Task requirements
Your output should match the listing below word for word, without any images.

Data

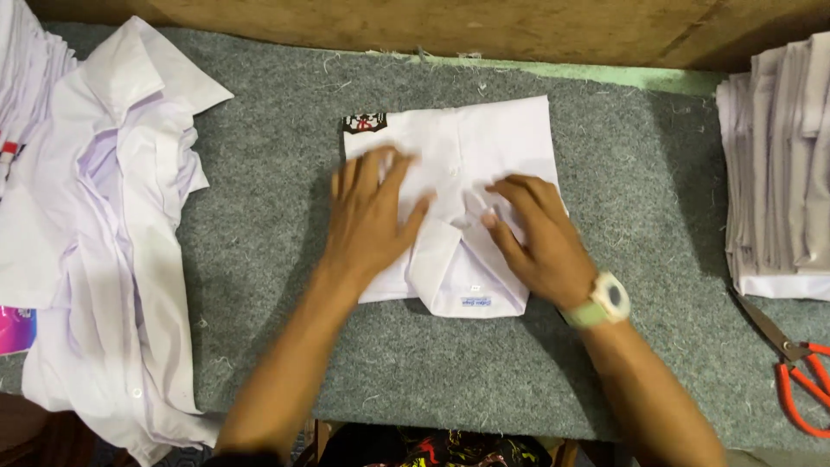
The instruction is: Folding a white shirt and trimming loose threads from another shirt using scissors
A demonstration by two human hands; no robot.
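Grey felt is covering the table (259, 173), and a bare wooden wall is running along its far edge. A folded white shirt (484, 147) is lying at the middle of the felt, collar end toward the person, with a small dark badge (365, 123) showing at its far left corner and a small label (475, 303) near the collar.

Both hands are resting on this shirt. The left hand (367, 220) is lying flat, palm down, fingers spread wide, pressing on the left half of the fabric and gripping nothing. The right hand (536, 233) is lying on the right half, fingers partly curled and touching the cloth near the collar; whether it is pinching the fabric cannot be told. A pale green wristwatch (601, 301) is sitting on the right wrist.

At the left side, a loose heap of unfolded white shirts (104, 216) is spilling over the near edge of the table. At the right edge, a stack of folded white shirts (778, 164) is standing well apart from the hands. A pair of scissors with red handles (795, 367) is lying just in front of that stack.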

Exercise solution
The instruction is: Folding a white shirt and trimming loose threads from another shirt using scissors
A demonstration by two human hands; no robot.
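Grey felt is covering the table (259, 173), and a bare wooden wall is running along its far edge. A folded white shirt (484, 147) is lying at the middle of the felt, collar end toward the person, with a small dark badge (365, 123) showing at its far left corner and a small label (475, 303) near the collar.

Both hands are resting on this shirt. The left hand (367, 220) is lying flat, palm down, fingers spread wide, pressing on the left half of the fabric and gripping nothing. The right hand (536, 233) is lying on the right half, fingers partly curled and touching the cloth near the collar; whether it is pinching the fabric cannot be told. A pale green wristwatch (601, 301) is sitting on the right wrist.

At the left side, a loose heap of unfolded white shirts (104, 216) is spilling over the near edge of the table. At the right edge, a stack of folded white shirts (778, 164) is standing well apart from the hands. A pair of scissors with red handles (795, 367) is lying just in front of that stack.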

No additional answer is expected.